§ WHAT IS EXPECTED
What is needed here is a word-for-word copy of all the entries below.

§ Dataset excerpts

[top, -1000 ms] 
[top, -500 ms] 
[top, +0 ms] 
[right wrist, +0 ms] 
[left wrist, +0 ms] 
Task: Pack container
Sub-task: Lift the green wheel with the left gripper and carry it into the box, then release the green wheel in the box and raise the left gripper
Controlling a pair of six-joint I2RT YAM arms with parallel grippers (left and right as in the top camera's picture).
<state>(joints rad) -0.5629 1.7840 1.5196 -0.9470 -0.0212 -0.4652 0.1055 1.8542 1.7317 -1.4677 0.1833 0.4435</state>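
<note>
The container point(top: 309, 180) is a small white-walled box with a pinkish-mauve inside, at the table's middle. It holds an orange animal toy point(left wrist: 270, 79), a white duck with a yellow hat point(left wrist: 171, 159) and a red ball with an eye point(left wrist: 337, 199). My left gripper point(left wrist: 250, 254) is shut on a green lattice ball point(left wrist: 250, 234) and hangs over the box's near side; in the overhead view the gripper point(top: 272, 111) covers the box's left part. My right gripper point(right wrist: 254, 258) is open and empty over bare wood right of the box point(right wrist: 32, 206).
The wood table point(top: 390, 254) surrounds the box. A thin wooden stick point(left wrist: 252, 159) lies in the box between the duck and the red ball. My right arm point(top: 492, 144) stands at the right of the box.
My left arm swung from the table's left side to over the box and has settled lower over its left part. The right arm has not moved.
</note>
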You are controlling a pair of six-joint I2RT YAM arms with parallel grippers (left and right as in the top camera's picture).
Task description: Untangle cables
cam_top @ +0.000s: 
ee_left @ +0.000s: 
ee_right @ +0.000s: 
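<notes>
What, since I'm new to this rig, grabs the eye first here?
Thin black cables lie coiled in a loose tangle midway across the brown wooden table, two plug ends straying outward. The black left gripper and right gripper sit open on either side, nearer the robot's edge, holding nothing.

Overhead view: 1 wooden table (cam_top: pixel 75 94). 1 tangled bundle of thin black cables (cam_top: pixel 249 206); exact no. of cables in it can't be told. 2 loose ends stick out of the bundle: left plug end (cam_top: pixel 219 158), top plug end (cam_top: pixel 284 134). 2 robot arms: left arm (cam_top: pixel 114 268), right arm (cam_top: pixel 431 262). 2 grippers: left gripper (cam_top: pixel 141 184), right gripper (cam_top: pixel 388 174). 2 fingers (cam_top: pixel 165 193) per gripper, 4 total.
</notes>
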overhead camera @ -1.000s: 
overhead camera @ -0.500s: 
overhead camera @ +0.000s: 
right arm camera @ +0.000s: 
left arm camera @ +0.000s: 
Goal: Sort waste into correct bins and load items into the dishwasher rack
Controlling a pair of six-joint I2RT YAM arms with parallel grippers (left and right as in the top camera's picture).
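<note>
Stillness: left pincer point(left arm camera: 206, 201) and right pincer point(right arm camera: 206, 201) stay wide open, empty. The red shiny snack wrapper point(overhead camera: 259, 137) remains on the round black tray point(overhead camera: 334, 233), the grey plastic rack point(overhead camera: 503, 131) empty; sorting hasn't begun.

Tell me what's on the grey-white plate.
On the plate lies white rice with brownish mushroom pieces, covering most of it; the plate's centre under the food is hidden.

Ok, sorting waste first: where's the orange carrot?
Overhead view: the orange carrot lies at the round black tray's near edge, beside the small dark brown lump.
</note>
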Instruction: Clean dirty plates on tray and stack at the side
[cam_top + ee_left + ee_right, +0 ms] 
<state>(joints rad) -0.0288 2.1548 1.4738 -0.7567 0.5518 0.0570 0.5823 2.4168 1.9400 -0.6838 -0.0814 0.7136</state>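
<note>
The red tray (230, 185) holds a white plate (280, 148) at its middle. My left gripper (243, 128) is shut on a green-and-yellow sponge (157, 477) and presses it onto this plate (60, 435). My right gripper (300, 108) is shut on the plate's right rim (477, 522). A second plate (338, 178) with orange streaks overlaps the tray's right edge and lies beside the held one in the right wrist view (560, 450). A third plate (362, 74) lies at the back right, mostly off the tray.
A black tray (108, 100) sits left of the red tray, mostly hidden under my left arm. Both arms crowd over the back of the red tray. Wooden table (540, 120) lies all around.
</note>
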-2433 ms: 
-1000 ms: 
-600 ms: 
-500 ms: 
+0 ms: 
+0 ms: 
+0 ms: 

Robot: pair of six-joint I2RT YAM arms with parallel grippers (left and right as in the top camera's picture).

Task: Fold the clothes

§ THE COMPLETED TASK
[top, -1000 ms] 
[top, -500 ms] 
[top, +0 ms] 
[right wrist, +0 ms] 
[left wrist, +0 ms] 
Task: Pack container
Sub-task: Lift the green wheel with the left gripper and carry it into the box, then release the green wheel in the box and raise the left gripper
Controlling a pair of six-joint I2RT YAM arms with parallel grippers (left and right as in the top camera's picture).
<state>(joints rad) -0.5629 1.7840 1.5196 -0.9470 -0.0212 -0.4652 0.1055 1.8542 1.7317 -1.4677 0.1833 0.4435</state>
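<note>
The container point(top: 309, 180) is a small white-walled box with a pinkish-mauve inside, at the table's middle. It holds an orange animal toy point(left wrist: 270, 79), a white duck with a yellow hat point(left wrist: 171, 159) and a red ball with an eye point(left wrist: 337, 199). My left gripper point(left wrist: 250, 254) is shut on a green lattice ball point(left wrist: 250, 234) and hangs over the box's near side; in the overhead view the gripper point(top: 272, 111) covers the box's left part. My right gripper point(right wrist: 254, 258) is open and empty over bare wood right of the box point(right wrist: 32, 206).
The wood table point(top: 390, 254) surrounds the box. A thin wooden stick point(left wrist: 252, 159) lies in the box between the duck and the red ball. My right arm point(top: 492, 144) stands at the right of the box.
My left arm swung from the table's left side to over the box and has settled lower over its left part. The right arm has not moved.
</note>
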You are controlling a pair of six-joint I2RT YAM arms with parallel grippers (left and right as in the top camera's picture).
Task description: Untangle cables
cam_top @ +0.000s: 
ee_left @ +0.000s: 
ee_right @ +0.000s: 
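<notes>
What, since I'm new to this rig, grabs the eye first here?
Thin black cables lie coiled in a loose tangle midway across the brown wooden table, two plug ends straying outward. The black left gripper and right gripper sit open on either side, nearer the robot's edge, holding nothing.

Overhead view: 1 wooden table (cam_top: pixel 75 94). 1 tangled bundle of thin black cables (cam_top: pixel 249 206); exact no. of cables in it can't be told. 2 loose ends stick out of the bundle: left plug end (cam_top: pixel 219 158), top plug end (cam_top: pixel 284 134). 2 robot arms: left arm (cam_top: pixel 114 268), right arm (cam_top: pixel 431 262). 2 grippers: left gripper (cam_top: pixel 141 184), right gripper (cam_top: pixel 388 174). 2 fingers (cam_top: pixel 165 193) per gripper, 4 total.
</notes>
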overhead camera @ -1.000s: 
overhead camera @ -0.500s: 
overhead camera @ +0.000s: 
right arm camera @ +0.000s: 
left arm camera @ +0.000s: 
Goal: Sort waste into correct bins and load items into the dishwasher rack
Controlling a pair of six-joint I2RT YAM arms with parallel grippers (left and right as in the top camera's picture).
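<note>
Stillness: left pincer point(left arm camera: 206, 201) and right pincer point(right arm camera: 206, 201) stay wide open, empty. The red shiny snack wrapper point(overhead camera: 259, 137) remains on the round black tray point(overhead camera: 334, 233), the grey plastic rack point(overhead camera: 503, 131) empty; sorting hasn't begun.

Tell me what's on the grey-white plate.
On the plate lies white rice with brownish mushroom pieces, covering most of it; the plate's centre under the food is hidden.

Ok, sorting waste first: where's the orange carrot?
Overhead view: the orange carrot lies at the round black tray's near edge, beside the small dark brown lump.
</note>
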Instruction: Clean dirty plates on tray and stack at the side
[cam_top + ee_left + ee_right, +0 ms] 
<state>(joints rad) -0.0288 2.1548 1.4738 -0.7567 0.5518 0.0570 0.5823 2.4168 1.9400 -0.6838 -0.0814 0.7136</state>
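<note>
The red tray (230, 185) holds a white plate (280, 148) at its middle. My left gripper (243, 128) is shut on a green-and-yellow sponge (157, 477) and presses it onto this plate (60, 435). My right gripper (300, 108) is shut on the plate's right rim (477, 522). A second plate (338, 178) with orange streaks overlaps the tray's right edge and lies beside the held one in the right wrist view (560, 450). A third plate (362, 74) lies at the back right, mostly off the tray.
A black tray (108, 100) sits left of the red tray, mostly hidden under my left arm. Both arms crowd over the back of the red tray. Wooden table (540, 120) lies all around.
</note>
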-2433 ms: 
-1000 ms: 
-600 ms: 
-500 ms: 
+0 ms: 
+0 ms: 
+0 ms: 

Robot: pair of six-joint I2RT YAM arms with parallel grippers (left and right as in the top camera's picture).

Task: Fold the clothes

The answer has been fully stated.